Ante las cenizas del gran capitán Córdoba, las tropas presentaron armas. Frente al carruaje de Quevedo, González Lanuza, Calderón de la Barca y Garcilaso de la Vega, los estudiantes arrojaron flores y serpentinas de colores. Cien cañonazos anunciaron el paseo póstumo de estos hijos predilectos de España, cuyas carrozas fúnebres portaban singulares inscripciones alusivas a cada uno de estos muertos gloriosos.
La de Ercilla decía: “Las honras consisten, no en tenerlas, sino solo en llegar a merecerlas”. La del bravo Córdoba: “Más quiero buscar la muerte dando tres pasos al frente que vivir un siglo dando uno solo hacia atrás”. Al épico Garcilaso le habían estampado: “Tomando, ora la espada, ora la pluma”, y al irónico Quevedo: “¿No ha de haber un espíritu valiente? ¿Siempre se ha de sentir lo que se dice? ¿Nunca se ha de decir lo que se siente?”.
En fin, tanto derroche de ingenio de poco sirvió ya que, pasados estos fuegos de artificio político y usufructuado el poder que emanaba de estos cadáveres ilustres, nadie más se ocupó del proyecto ni de estos célebres difuntos, que languidecieron por meses amontonados en el egregio desorden de la iglesia de San Francisco. ¿Qué le habrá dicho Quevedo a Calderón de la Barca durante este largo plantón? ¿De qué habrán hablado durante esta forzada espera Garcilaso y Villanueva? Vale la pena imaginar los silenciosos diálogos en semejante reunión póstuma de brillantes occisos.

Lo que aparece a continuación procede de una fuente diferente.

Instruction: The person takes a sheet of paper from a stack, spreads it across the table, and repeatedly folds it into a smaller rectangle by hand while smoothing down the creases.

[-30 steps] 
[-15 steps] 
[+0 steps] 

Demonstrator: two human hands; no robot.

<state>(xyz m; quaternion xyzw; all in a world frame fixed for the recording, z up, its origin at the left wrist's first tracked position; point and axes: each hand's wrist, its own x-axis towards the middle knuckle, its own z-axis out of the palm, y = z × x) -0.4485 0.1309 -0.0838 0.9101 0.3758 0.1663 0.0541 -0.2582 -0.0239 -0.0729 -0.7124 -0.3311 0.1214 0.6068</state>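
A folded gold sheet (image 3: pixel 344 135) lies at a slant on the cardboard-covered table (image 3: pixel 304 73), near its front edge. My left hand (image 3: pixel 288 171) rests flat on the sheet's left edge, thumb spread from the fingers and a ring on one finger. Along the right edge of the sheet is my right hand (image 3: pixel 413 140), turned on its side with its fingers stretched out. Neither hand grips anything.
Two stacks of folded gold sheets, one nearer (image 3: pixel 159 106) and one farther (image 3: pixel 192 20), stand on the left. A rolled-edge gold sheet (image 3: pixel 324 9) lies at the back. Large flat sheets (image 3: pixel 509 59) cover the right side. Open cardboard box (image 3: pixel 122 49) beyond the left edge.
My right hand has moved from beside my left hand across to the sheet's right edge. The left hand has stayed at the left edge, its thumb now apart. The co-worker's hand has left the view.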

Lo cierto es que, poco a poco, los respetados huesos fueron devueltos a sus enterratorios de origen, ante la falta de entusiasmo oficial. Lamentablemente fue desintegrándose esta tertulia de eximios cadáveres, que solo dejaban la amarga impresión de una nación que no sabe honrar a sus glorias, más allá de las banalidades de la azarosa política.
[1]. Los restos de Cervantes últimamente fueron buscados con más ahínco, utilizando tecnología de avanzada. Si bien no se puede tener certeza, se abrió una larga discusión en los medios sobre los gastos que implicaba esta búsqueda.
Extracto del libro TRAYECTOS PÓSTUMOS de Omar López Mato.